Después de haber terminado la jornada, llegué a mi casa, entré a mi cuarto y me senté en la silla del computador, contemplé una imagen que me recuerda con amor el sentido de ser docente “un Jesús rodeado de niños”, no sabía que pensar, me quedé varias horas sentado esperando a que me llegaran las ideas, cómo iba a hacer yo para activar la presencia y cautivar a mis “pequeños gigantes”, donde más que una sesión de aprendizaje fuera la posibilidad de VIVIR Y SENTIR EL ACTO DE EDUCAR.
Así que abrí el buscador de internet, ni siquiera sabía con qué palabras claves buscar, me topé con artículos sobre el ser docente, sobre el papel del maestro en el aula y el del estudiante, todos hablaban sobre los roles que desempeña cada uno de estos sujetos y consideré que ninguno concordaba a mi realidad. Luego de mucho buscar me encontré con un documental titulado “entre maestros”, el libro “veintitrés maestros de corazón, un salto cuántico en la enseñanza” y una propuesta alternativa “educar empoderando” de Carlos González, profesor de matemáticas y física. Cuando comencé a contagiarme de lo encontrado me pareció toda una utopía porque se trataba de convertir al estudiante en su propio maestro de vida, con autonomía, con una filosofía propia del pensar, hacer y sentir, sin embargo me refugié en la posibilidad de poder lograr despertar la sensibilidad en mis estudiantes porque ellos solo van a la escuela por ir, “aprender por aprender” en un proceso que por más que sea didáctico se convierte en mecánico ya que sus personalidades no gozan de vida, los sentimientos y comportamientos encontrados en un aula de clase no desvelan al estudiante sino que son el resultado del hacinamiento, el tedio y la aburrición, donde no hay educación para la autonomía pues esta es dirigida desde la autoridad y no desde la toma de decisiones pues es ahí donde el estudiante se enfrenta en un debate interno de qué hacer. El maestro es un sol que al llegar al aula de clase ilumina a todos pero también los opaca porque los estudiantes son estrellas con luz propia pero que con la luz del sol no se ven en el día. Siempre he querido que mi clase sea un espacio para la libertad, respetar y valorar la diferencia como motor de aprendizaje intercultural, para la autonomía, autoconocimiento y la construcción de los saberes, donde yo como maestro también sea un estudiante que aporta a la clase.
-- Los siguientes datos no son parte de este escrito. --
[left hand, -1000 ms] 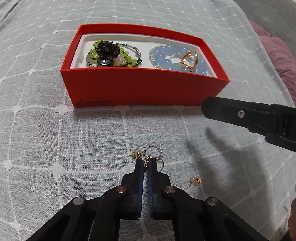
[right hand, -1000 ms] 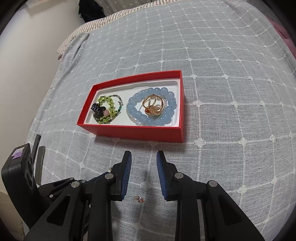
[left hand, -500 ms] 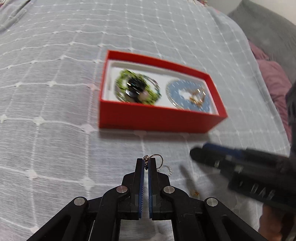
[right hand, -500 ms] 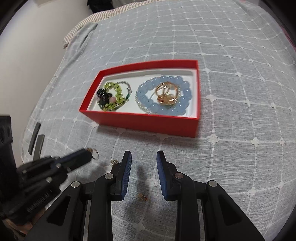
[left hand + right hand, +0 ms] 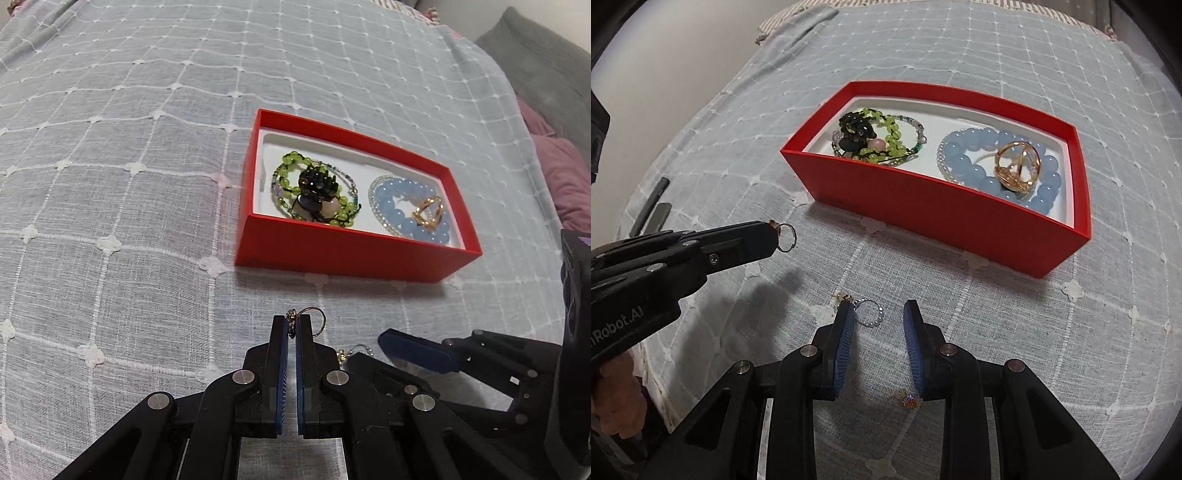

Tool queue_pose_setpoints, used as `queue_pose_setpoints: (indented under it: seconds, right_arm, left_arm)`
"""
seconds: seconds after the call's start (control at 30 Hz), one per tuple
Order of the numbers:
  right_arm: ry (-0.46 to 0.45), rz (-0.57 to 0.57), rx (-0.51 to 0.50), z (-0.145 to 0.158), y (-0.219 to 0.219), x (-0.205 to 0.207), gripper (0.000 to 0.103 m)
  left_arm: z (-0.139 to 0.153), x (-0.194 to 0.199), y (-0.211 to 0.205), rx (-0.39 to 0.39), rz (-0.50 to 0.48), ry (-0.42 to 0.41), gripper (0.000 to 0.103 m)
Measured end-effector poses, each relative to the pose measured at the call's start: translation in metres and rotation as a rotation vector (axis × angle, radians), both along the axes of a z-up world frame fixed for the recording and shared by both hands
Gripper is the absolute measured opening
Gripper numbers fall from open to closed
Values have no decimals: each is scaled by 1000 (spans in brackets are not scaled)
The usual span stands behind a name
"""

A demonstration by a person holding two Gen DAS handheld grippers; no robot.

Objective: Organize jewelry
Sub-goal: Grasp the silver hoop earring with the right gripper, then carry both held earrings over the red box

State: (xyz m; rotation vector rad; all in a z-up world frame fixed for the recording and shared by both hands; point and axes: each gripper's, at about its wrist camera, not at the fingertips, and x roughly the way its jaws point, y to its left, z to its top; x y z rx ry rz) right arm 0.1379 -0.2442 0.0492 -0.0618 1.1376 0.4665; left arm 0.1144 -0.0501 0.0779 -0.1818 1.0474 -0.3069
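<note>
Metal ring: a thin hoop ring (image 5: pixel 786 232) is pinched in the left gripper (image 5: pixel 291 326), lifted off the grey bedspread (image 5: pixel 110 184).
Beaded ring: lies on the cloth (image 5: pixel 868 312), touching the right gripper's (image 5: pixel 878 317) left finger; the jaws stand apart, holding nothing.
Small stud: a gold piece (image 5: pixel 908 398) sits by the right finger's base.
Red box: the box (image 5: pixel 923 206) lies ahead and right of the left gripper, long axis crosswise; likely the ring's destination.
</note>
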Motion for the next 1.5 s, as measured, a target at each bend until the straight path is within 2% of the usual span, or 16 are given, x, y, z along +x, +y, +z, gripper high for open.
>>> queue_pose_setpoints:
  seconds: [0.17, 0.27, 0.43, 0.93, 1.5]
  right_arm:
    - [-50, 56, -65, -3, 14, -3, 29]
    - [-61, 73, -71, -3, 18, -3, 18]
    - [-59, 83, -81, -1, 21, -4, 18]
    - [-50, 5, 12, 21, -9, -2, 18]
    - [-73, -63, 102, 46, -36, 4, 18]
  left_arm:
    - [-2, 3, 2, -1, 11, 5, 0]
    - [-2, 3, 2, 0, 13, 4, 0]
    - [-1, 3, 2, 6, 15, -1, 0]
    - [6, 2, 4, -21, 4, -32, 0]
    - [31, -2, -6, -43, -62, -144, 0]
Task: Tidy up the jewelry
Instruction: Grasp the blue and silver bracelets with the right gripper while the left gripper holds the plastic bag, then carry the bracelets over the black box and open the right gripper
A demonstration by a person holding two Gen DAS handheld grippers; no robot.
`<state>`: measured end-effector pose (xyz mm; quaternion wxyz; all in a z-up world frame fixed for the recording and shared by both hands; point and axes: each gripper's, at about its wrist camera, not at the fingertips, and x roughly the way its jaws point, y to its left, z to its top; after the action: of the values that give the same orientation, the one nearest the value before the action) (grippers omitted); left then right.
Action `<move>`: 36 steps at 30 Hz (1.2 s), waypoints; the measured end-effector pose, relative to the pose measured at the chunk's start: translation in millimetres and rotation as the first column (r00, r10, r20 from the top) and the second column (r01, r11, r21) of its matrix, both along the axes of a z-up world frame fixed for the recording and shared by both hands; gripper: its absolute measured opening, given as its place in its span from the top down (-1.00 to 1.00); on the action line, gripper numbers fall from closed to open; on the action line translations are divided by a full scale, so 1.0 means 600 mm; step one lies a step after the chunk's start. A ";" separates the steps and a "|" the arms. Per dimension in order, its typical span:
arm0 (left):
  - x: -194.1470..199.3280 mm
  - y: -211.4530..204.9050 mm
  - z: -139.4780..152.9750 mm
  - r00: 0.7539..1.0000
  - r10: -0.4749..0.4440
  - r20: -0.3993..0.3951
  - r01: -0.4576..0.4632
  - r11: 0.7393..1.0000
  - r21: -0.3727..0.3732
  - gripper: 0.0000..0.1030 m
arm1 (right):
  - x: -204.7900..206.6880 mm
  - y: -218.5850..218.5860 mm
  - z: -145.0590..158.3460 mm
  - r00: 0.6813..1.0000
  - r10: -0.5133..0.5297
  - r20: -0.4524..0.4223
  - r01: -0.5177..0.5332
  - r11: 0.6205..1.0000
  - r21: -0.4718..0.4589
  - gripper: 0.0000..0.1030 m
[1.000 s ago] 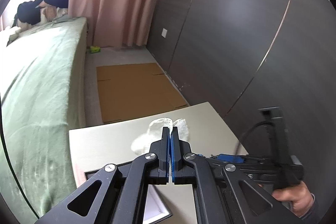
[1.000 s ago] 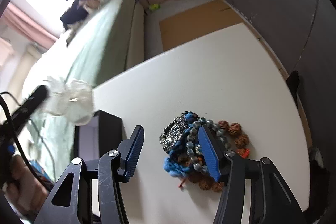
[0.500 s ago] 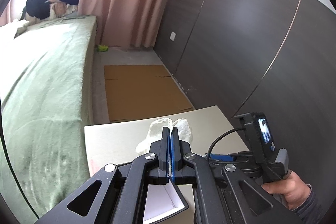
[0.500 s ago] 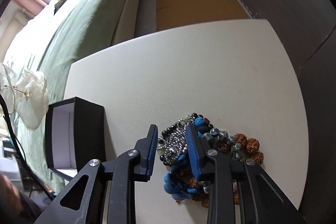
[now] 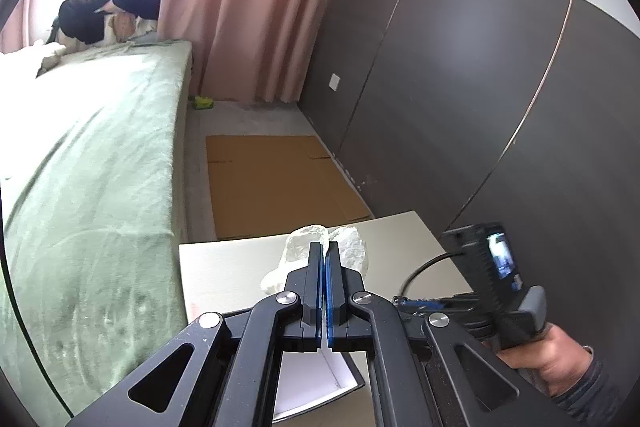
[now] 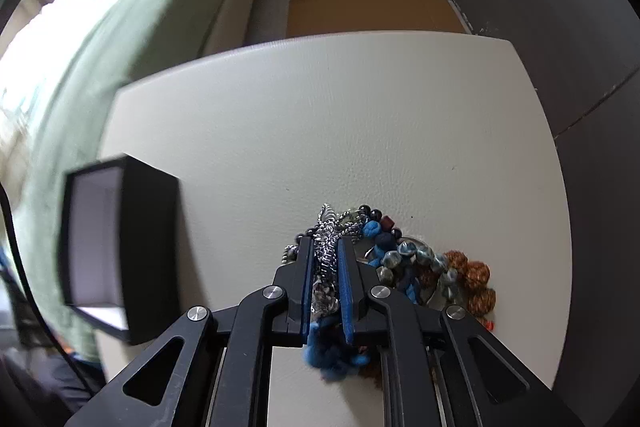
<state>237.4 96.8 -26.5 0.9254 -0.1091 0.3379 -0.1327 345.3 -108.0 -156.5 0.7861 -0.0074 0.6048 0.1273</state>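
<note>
A pile of jewelry (image 6: 416,267) lies on the white table (image 6: 320,115): grey-blue beads, brown beads, blue cord and a silver chain. My right gripper (image 6: 325,247) is shut on the silver chain (image 6: 326,247) at the pile's left side. An open black box (image 6: 116,243) with a white inside stands left of it; its white inside also shows in the left wrist view (image 5: 308,383). My left gripper (image 5: 324,251) is shut on a sheer white pouch (image 5: 316,255), held above the table near the box.
A green bed (image 5: 88,187) runs along the table's left side. Flat cardboard (image 5: 276,183) lies on the floor beyond the table. A dark panelled wall (image 5: 460,107) is to the right. The hand with the right gripper's handle (image 5: 504,303) is at the left view's lower right.
My right gripper moved down into the pile and closed from wide open onto the silver chain. My left gripper stayed shut on the pouch, shifting slightly.
</note>
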 end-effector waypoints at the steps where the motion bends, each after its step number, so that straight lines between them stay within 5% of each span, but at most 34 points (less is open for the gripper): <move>1: -0.004 0.004 0.002 1.000 0.003 0.003 -0.003 1.000 -0.001 1.00 | -0.005 -0.008 0.011 1.000 -0.006 0.011 0.006 1.000 0.018 0.77; 10: -0.030 0.042 0.025 0.999 0.037 0.030 -0.037 0.999 -0.020 1.00 | -0.047 -0.004 0.132 0.987 -0.010 0.160 -0.009 0.993 0.121 0.78; 22: -0.053 0.105 0.048 0.993 0.098 0.065 -0.094 0.994 -0.062 1.00 | -0.104 0.087 0.307 0.930 0.081 0.359 -0.153 0.972 0.177 0.78; 29: -0.057 0.132 0.044 0.990 0.124 0.060 -0.119 0.990 -0.072 1.00 | -0.114 0.154 0.326 0.908 0.155 0.389 -0.244 0.951 0.189 0.78; 36: -0.053 0.153 0.033 0.988 0.151 0.041 -0.148 0.987 -0.065 1.00 | -0.095 0.186 0.263 0.923 0.176 0.342 -0.254 0.947 0.196 0.78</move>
<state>205.5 188.5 -6.9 0.9363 -0.1598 0.3034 -0.0757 288.2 3.3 1.0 0.8499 -0.0009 0.4454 0.2816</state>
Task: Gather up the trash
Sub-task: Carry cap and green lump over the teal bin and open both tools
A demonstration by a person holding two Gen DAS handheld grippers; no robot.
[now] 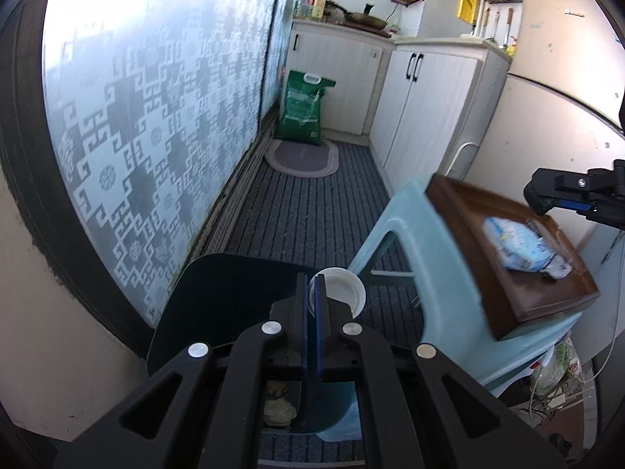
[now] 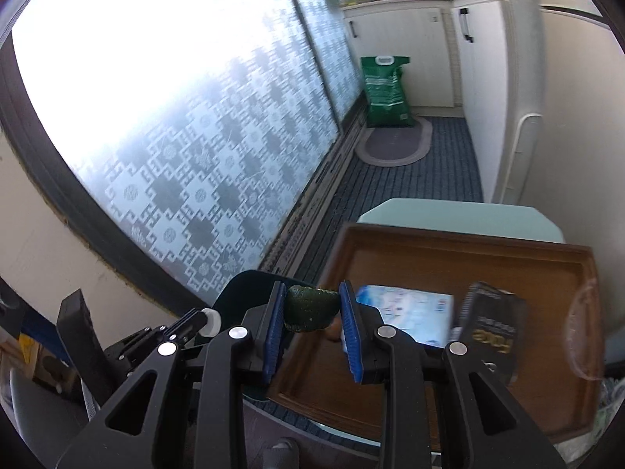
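Note:
My left gripper (image 1: pixel 312 297) is shut, its blue pads pinching the rim of a white round cup (image 1: pixel 343 289). It hovers over a dark bin whose lid (image 1: pixel 222 297) stands up; crumpled trash (image 1: pixel 279 410) lies inside. My right gripper (image 2: pixel 312 312) is shut on a dark green lump (image 2: pixel 312 306) above the near left corner of a brown wooden tray (image 2: pixel 449 258). On the tray lie a blue-and-white packet (image 2: pixel 410 312) and a black box (image 2: pixel 494 328). The left wrist view shows the right gripper (image 1: pixel 541 199) over the tray's far side.
The tray rests on a pale green plastic stool (image 1: pixel 449 273). A patterned glass sliding door (image 1: pixel 136 136) runs along the left. A green sack (image 1: pixel 302 107) and an oval mat (image 1: pixel 300 156) lie at the far end by white cabinets (image 1: pixel 425 109). Cables and a bag sit under the stool.

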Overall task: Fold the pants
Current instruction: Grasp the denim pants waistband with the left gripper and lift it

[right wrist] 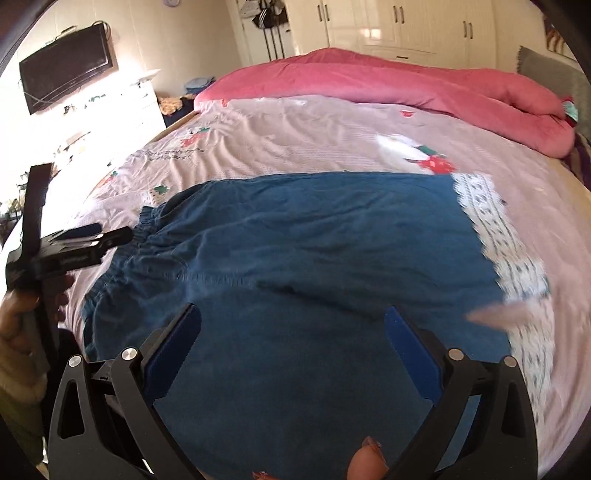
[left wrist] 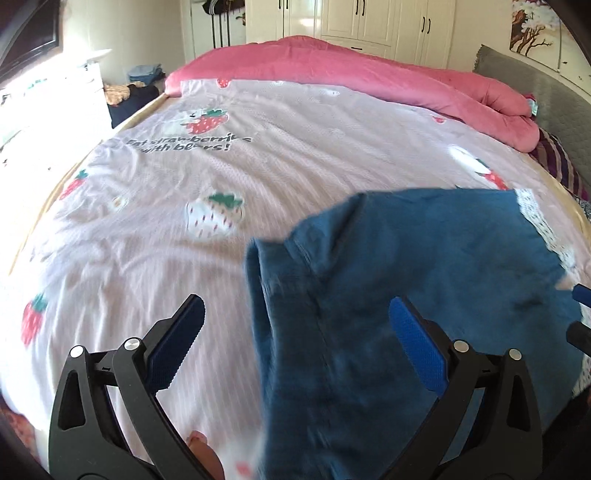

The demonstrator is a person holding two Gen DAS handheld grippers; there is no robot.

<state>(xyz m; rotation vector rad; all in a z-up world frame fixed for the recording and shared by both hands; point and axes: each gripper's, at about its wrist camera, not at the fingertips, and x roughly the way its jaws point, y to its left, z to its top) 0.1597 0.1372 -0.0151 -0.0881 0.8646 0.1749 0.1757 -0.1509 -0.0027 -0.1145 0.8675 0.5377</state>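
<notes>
Blue pants (right wrist: 314, 251) with a white lace hem (right wrist: 491, 229) lie flat on the bed, elastic waistband (right wrist: 147, 236) to the left. My right gripper (right wrist: 291, 328) is open and empty just above the pants' near part. My left gripper (left wrist: 295, 321) is open over the waistband end of the pants (left wrist: 406, 277); nothing is between its pads. In the right wrist view the left gripper (right wrist: 99, 236) shows at the waistband's left edge. The right gripper's tips (left wrist: 580, 314) show at the left wrist view's right edge.
The bed has a pale pink strawberry-print sheet (left wrist: 258, 177). A rolled pink duvet (right wrist: 406, 92) lies along the far side. A grey headboard (left wrist: 546, 85) is at right. A wall TV (right wrist: 62, 81) and white dresser (right wrist: 122, 110) stand at left, wardrobes (right wrist: 406, 26) behind.
</notes>
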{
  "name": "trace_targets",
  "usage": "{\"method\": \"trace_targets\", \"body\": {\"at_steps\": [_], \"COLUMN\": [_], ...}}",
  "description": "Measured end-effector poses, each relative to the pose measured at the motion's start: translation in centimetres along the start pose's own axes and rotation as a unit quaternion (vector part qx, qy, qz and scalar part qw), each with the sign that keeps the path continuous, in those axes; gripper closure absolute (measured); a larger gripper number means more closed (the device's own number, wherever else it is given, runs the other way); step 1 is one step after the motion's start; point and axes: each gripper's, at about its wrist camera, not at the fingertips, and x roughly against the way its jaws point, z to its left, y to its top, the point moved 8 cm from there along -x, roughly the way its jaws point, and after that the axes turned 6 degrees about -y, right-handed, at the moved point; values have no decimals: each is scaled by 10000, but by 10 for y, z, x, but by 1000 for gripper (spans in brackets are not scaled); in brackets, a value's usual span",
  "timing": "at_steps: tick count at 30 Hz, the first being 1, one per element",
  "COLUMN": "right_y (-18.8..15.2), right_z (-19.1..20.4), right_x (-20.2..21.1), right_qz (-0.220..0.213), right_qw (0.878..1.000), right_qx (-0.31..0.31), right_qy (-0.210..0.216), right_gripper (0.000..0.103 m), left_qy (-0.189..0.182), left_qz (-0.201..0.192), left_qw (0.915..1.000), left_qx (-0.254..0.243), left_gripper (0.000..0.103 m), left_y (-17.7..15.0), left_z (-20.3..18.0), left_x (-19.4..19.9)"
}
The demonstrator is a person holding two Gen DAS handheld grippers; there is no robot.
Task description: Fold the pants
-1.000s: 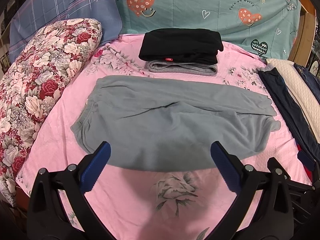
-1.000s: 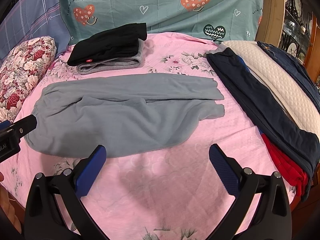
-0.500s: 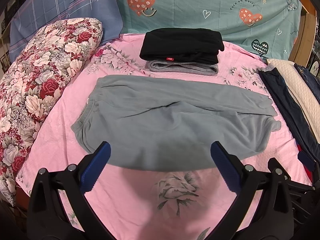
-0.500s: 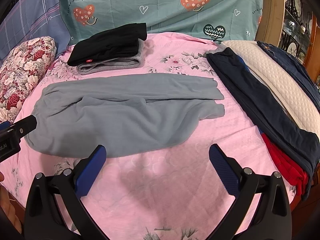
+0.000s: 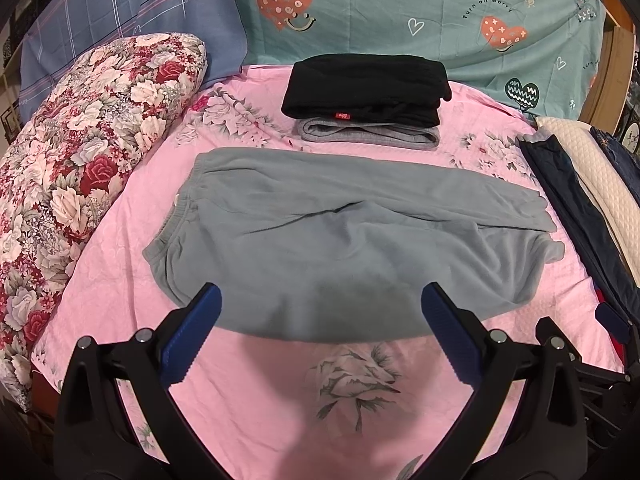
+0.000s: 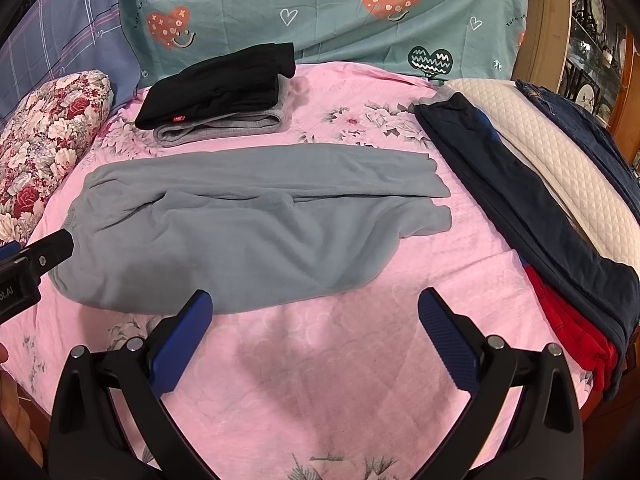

Me di cuenta que ellos a los que con cariño les llamo “hijo”, “hermanito”, “nanito”, “compatriota”, “chicuelo”, entre otros, desde ya son maestros de la vida porque tienen su filosofía propia del cómo vivir y convivir, esperaba entonces hacerlos consientes de eso y que sus miradas fijas dejaran de ser estáticas. Leí y observé meticulosamente, re-pensando mi forma de educar.